Transcribe only part of the material below: the lines from the one containing "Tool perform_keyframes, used" through the one containing "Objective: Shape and", inclusive, exactly as written.
TASK MATERIAL Start Marker
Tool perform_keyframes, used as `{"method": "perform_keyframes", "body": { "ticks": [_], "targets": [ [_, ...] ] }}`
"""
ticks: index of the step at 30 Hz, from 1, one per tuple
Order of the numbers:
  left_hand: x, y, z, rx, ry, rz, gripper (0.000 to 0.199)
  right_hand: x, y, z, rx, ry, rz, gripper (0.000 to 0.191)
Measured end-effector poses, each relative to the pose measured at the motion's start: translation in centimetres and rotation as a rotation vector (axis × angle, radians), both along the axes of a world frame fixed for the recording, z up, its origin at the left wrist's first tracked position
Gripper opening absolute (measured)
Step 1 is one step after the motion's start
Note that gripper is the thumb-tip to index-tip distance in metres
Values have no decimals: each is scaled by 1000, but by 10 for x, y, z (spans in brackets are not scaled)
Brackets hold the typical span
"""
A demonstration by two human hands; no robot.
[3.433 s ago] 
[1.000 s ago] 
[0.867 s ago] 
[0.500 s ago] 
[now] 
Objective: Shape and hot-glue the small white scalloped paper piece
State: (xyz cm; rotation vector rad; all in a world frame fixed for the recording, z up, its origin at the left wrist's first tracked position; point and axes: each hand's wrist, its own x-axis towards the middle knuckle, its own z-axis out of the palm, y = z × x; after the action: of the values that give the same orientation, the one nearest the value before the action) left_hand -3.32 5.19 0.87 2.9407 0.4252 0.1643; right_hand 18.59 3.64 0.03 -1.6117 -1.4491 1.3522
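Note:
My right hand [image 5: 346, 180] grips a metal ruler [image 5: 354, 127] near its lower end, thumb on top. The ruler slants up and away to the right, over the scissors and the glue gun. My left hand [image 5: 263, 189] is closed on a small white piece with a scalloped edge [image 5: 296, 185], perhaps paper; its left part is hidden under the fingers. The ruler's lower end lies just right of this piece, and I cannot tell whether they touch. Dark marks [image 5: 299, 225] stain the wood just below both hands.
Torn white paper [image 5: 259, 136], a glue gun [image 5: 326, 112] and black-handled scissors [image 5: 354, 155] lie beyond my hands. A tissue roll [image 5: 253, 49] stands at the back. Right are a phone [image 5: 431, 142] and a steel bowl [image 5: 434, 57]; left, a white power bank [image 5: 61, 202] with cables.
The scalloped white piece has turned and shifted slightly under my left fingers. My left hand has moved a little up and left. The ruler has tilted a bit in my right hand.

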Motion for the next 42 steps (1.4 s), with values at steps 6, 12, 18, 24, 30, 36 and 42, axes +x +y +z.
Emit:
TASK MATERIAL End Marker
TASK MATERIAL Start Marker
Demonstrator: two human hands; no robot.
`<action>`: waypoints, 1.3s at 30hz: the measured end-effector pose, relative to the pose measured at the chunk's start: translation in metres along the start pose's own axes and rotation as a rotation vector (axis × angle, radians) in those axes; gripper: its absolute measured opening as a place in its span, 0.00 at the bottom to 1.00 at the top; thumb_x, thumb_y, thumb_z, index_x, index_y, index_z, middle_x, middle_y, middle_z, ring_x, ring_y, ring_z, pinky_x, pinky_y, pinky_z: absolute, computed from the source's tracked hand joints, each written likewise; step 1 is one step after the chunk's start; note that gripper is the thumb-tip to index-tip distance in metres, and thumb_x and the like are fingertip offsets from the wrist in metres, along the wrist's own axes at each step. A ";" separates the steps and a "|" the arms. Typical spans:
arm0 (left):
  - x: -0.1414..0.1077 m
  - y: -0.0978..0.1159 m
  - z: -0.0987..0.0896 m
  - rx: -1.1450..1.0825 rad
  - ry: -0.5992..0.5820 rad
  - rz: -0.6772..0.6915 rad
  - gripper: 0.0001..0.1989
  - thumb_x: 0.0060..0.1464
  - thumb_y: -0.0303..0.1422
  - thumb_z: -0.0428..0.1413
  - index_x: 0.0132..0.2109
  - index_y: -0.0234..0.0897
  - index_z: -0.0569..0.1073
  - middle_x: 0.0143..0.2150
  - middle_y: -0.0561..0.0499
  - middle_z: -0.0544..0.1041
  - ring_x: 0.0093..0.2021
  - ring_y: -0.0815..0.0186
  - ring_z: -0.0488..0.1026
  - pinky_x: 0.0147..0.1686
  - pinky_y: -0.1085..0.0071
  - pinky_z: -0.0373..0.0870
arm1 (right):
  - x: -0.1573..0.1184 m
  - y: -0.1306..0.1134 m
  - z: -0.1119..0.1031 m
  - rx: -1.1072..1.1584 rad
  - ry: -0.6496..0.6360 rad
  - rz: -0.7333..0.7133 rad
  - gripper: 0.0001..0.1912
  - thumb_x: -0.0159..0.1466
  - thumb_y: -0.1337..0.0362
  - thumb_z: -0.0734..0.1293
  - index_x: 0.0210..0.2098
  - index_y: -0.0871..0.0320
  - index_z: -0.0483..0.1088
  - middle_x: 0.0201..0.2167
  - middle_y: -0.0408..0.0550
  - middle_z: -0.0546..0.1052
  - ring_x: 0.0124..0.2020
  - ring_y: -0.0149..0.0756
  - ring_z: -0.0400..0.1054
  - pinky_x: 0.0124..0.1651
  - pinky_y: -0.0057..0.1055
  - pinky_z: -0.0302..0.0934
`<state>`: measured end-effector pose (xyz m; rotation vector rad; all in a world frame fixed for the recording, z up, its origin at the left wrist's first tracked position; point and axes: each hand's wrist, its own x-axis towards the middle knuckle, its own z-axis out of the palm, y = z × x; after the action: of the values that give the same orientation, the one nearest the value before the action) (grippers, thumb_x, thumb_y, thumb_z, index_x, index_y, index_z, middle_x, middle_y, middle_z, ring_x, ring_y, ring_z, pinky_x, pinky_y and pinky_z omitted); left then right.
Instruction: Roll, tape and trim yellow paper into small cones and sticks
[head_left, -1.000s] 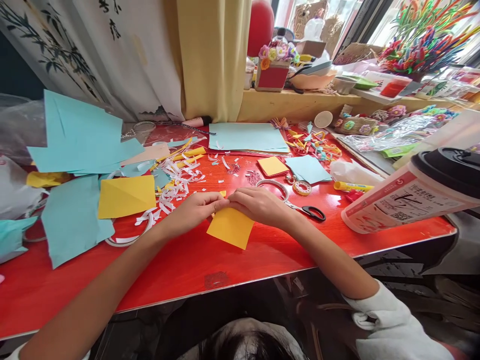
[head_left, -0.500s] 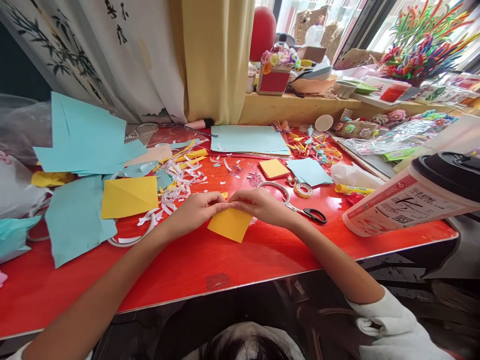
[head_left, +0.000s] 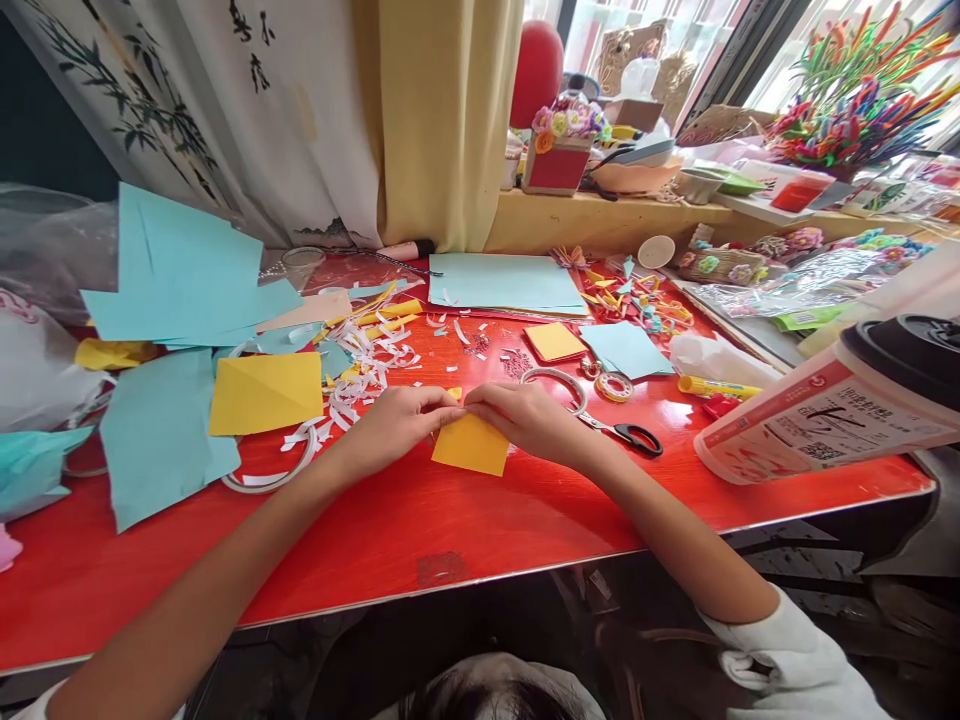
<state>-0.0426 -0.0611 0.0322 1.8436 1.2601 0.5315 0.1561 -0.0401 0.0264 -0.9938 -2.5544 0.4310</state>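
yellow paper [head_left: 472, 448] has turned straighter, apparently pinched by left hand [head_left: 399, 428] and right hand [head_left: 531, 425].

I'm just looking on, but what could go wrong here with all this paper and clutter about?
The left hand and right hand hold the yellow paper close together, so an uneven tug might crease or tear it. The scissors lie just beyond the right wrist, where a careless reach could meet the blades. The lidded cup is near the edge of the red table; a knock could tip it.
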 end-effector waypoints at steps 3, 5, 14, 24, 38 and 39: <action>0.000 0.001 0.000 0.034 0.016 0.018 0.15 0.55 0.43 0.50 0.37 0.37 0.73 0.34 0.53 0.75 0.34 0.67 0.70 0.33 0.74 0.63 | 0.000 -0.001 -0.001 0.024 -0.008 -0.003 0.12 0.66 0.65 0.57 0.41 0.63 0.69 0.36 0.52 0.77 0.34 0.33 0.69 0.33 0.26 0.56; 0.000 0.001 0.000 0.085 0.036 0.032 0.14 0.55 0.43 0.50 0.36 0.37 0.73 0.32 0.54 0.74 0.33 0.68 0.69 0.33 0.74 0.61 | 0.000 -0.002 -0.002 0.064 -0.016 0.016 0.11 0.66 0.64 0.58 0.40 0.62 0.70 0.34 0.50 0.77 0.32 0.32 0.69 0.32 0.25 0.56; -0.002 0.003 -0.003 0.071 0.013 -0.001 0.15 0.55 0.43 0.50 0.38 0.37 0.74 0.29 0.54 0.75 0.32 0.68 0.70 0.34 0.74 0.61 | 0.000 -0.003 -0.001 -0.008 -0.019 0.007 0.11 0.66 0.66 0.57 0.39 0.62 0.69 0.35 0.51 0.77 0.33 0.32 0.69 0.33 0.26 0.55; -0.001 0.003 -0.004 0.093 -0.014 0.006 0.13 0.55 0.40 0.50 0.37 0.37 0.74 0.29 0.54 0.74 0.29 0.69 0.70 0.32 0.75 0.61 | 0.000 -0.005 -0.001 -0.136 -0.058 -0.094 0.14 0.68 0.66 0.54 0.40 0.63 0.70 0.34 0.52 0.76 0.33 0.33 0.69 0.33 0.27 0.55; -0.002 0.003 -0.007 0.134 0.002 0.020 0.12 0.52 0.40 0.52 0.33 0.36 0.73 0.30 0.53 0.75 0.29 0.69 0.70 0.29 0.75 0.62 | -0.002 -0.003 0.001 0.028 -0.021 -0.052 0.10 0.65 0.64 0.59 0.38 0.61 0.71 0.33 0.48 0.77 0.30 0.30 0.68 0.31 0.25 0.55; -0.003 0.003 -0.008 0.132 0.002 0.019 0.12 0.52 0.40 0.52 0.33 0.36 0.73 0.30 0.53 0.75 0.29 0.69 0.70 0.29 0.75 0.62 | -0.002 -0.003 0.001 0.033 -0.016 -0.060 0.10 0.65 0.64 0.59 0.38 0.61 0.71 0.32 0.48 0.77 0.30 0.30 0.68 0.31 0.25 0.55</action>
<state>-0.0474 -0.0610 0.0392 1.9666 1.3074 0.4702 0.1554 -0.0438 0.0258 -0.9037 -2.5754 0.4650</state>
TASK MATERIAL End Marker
ANSWER SPACE:
Tool perform_keyframes, used as `{"method": "perform_keyframes", "body": { "ticks": [_], "targets": [ [_, ...] ] }}`
"""
ticks: index of the step at 30 Hz, from 1, one per tuple
Order of the numbers:
  left_hand: x, y, z, rx, ry, rz, gripper (0.000 to 0.199)
  right_hand: x, y, z, rx, ry, rz, gripper (0.000 to 0.191)
Measured end-effector poses, each relative to the pose measured at the motion's start: translation in centimetres and rotation as a rotation vector (axis × angle, radians), both along the axes of a world frame fixed for the recording, z up, its origin at the left wrist's first tracked position
Gripper opening absolute (measured)
Step 1 is one step after the motion's start
Note that gripper is the thumb-tip to index-tip distance in metres
Values have no decimals: each is scaled by 1000, but by 10 for x, y, z (spans in brackets are not scaled)
Brackets hold the typical span
"""
A demonstration by two human hands; no robot.
[3.433 s ago] 
[1.000 s ago] 
[0.867 s ago] 
[0.500 s ago] 
[now] 
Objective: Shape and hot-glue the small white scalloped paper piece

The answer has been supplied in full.